Your vendor sends over a benchmark report: their customized MT engine for EN→DE scored 48.3 BLEU on a technical documentation test set. The previous version scored 43.7. Does this mean the new engine is meaningfully better? Is 48.3 actually good? And should you be using this number to decide whether to route production content through their engine?
Those are the right questions. The fact that many agencies can’t answer them is why BLEU causes so much confusion in vendor evaluation.
What BLEU actually measures¶
BLEU - Bilingual Evaluation Understudy - was developed at IBM by Kishore Papineni and colleagues in 2002 and became the standard automatic MT evaluation metric almost immediately. The reason it took over: it was fast, cheap, and correlated reasonably well with human judgments at the corpus level, at a time when human evaluation was the only alternative and it was slow and expensive.
The algorithm is conceptually simple. Take the MT output. Take one or more human reference translations of the same source. Count how much the MT output overlaps with the reference translations, using sequences of 1-4 consecutive words (called n-grams). More overlap = higher score.
To prevent a system from gaming the score by repeating high-frequency words, BLEU uses “clipped” counts - each word in the MT output can only be matched against a reference as many times as it appears in that reference. It also applies a brevity penalty to prevent very short translations from scoring artificially high.

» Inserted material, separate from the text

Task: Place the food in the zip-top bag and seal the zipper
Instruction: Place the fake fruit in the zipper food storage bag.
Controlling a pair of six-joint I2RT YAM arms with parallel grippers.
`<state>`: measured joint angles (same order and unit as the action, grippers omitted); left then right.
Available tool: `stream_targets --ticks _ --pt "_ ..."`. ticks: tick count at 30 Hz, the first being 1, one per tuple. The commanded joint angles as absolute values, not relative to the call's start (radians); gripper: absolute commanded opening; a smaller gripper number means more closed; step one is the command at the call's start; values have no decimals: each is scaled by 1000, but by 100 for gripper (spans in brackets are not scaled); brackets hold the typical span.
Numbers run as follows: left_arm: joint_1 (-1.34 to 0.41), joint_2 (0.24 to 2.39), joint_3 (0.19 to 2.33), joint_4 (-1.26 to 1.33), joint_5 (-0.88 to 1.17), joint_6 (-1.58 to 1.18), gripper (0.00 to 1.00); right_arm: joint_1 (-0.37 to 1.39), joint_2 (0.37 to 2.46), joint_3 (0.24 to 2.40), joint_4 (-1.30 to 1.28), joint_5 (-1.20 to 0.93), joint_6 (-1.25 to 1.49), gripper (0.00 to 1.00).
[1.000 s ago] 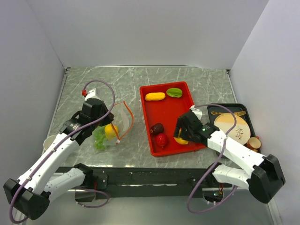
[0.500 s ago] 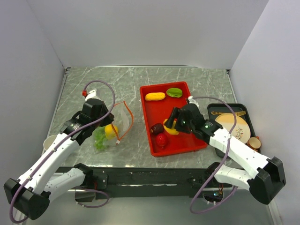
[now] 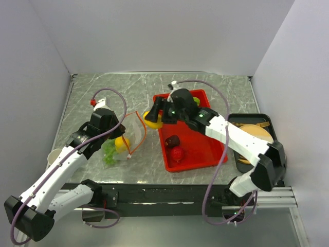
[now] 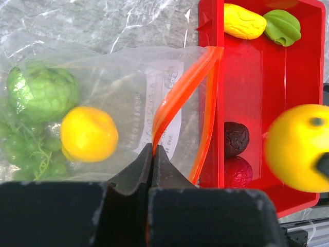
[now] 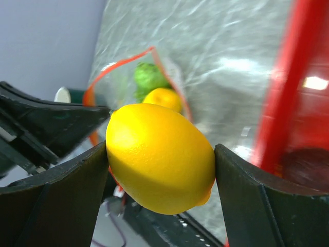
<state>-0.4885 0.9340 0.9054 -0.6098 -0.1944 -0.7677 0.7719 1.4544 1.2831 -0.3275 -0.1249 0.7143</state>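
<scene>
lemon on its way, bag held open, about half the food to go

my left hand (image 4: 151, 162) is clenched on the zipper (image 4: 177, 98), pinching the orange strip so the mouth of the zip-top bag (image 4: 128, 87) gapes toward the red tray (image 3: 191, 150). the bag lies on the bench (image 3: 103, 92) just left of the tray. inside it i see a green piece (image 4: 43, 92), a green cluster (image 4: 31, 154) and an orange fruit (image 4: 88, 134). my right hand (image 3: 156, 116) is grasping a yellow lemon (image 5: 160, 157) between both fingers, in the air by the tray's left rim, near the bag's mouth but not in it. four pieces lie in the tray: a yellow one (image 4: 245, 20), a green one (image 4: 281, 25), a dark red one (image 4: 236, 138) and a red one (image 4: 237, 171). i judge the loading roughly halfway: this lemon has to go in, then the four, and sealing the zipper is not yet begun.
</scene>
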Motion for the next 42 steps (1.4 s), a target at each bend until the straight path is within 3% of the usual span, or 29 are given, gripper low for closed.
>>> stream_targets --ticks 1,13,17,21,25,26,34,42 --pt "-489 928 959 -601 -181 -742 1 807 1566 1390 -275 -253 761 50" --pt "-489 890 951 -604 -164 -762 1 887 1768 1485 -248 -305 781 50" --pt "-489 882 966 -621 -183 -755 1 905 1813 1534 -275 -307 767 54" --pt "-489 871 976 -641 -205 -756 1 913 1812 1545 -275 -310 755 85" --pt "-489 861 979 -644 -216 -764 1 914 1752 1525 -288 -250 729 92" --pt "-489 859 979 -644 -216 -767 1 916 1732 1500 -284 -208 721 100" --pt "-489 868 986 -635 -221 -764 1 887 1550 1457 -428 56 649 100" --pt "-489 885 974 -611 -195 -767 1 765 1408 1204 -555 173 672 100"
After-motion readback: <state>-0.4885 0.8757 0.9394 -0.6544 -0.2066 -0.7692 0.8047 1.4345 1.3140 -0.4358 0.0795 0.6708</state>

The result is a number between 0 and 100 (or 0 and 1 in some implementations - the same scale, just expressed differently).

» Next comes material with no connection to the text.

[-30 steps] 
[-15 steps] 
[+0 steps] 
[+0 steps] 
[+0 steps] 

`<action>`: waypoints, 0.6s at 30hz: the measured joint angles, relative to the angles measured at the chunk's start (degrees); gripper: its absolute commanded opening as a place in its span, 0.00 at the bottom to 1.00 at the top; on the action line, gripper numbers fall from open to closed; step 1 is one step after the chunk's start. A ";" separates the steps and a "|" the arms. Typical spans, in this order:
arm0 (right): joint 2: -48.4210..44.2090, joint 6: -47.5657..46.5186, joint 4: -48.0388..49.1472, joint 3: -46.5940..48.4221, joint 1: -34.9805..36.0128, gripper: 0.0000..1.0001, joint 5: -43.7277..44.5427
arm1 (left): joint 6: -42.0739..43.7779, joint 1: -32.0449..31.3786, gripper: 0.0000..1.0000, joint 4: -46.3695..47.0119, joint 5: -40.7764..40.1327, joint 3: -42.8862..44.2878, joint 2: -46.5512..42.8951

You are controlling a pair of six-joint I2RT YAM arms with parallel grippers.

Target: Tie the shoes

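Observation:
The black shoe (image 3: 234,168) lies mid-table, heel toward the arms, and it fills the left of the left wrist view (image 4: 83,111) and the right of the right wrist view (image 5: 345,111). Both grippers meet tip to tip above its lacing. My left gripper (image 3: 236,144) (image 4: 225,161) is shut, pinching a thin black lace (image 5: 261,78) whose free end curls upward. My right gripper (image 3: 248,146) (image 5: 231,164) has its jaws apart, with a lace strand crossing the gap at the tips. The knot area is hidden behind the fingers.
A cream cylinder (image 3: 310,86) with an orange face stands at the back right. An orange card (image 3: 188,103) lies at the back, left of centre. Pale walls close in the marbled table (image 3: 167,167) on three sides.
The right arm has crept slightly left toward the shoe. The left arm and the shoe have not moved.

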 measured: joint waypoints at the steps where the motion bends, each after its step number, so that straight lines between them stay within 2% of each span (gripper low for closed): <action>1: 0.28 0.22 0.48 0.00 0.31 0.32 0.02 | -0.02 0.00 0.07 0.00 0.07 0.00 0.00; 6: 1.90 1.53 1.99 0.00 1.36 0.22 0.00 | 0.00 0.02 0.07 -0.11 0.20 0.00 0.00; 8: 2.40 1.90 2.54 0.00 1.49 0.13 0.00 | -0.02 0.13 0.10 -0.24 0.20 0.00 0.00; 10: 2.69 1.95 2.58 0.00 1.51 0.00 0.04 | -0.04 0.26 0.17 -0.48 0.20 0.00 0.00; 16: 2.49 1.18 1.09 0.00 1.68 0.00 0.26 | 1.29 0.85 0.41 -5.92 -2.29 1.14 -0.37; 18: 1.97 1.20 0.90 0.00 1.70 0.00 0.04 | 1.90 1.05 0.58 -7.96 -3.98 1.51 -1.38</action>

As Microsoft’s Custom Translator documentation explains:
BLEU averages out individual sentence judgment errors over a test corpus, rather than attempting to devise the exact human judgment for every sentence.
This corpus-level averaging is both BLEU’s strength and its primary limitation - which we’ll get to.
How to read the numbers¶
The most widely referenced interpretation table, based on Google’s guidance:
| BLEU score | What it means |
|---|---|
| < 10 | Almost useless - output barely resembles the reference |
| 10-19 | Hard to comprehend; gist may be there but errors are severe |
| 20-29 | Understandable, but significant grammatical problems |
| 30-40 | Acceptable to good - usable with human review |
| 40-50 | High quality output |
| 50-60 | Very high quality, adequate, fluent |
| > 60 | Often surpasses the measured human reference |
A few practical calibrations:
The >60 case is suspicious. If you see a score above 60, it usually means the test set leaked into training - the model was trained on examples that overlap with what it’s being tested on. In practice, well-calibrated production systems for high-resource language pairs typically land in the 40-55 range.
Score differences under 4-5 points are noise. A jump from 43.7 to 48.3 is meaningful. A jump from 43.7 to 45.1 may not be - especially if the test set is small. The variance in BLEU scoring means small differences don’t necessarily indicate real quality improvements.
Human translators don’t score 100. When two professional human translators translate the same source text, their translations will differ enough that each one, measured against the other as a “reference,” typically scores 60-80. This is fundamental to understanding what BLEU is measuring: not absolute quality, but similarity to one specific reference.
Where BLEU is genuinely useful for agencies¶
BLEU has a well-defined set of legitimate uses. Outside these, it misleads.
Tracking MT engine development over successive versions. If you’re working with an MT vendor who is customizing an engine on your domain content, BLEU is the right tool to verify that each new model version is actually improving. Same test set, same language pair, same domain - BLEU reliably tells you direction of change.
As the CEO of Iconic Translation Machines noted in an interview with Slator:
We use BLEU scores to give an intuitive feel of where an engine is at the beginning, and then to benchmark different versions as we improve it.
That’s the appropriate use case: relative comparison of the same system over time, not absolute quality judgment.
Deciding whether a domain adaptation experiment improved things. You have a generic engine and a fine-tuned version trained on your specific content. Run both on a representative test set of your own domain. If the fine-tuned version scores 8+ points higher, the adaptation worked. If it’s within 3 points, the gain isn’t worth the cost.
Initial screening of new MT engine vendors. A vendor who can’t provide a BLEU score on a representative test set for your language pair and domain - using a test set you control, not theirs - is a red flag. The score itself is secondary; the ability to produce one on your test data indicates methodological seriousness.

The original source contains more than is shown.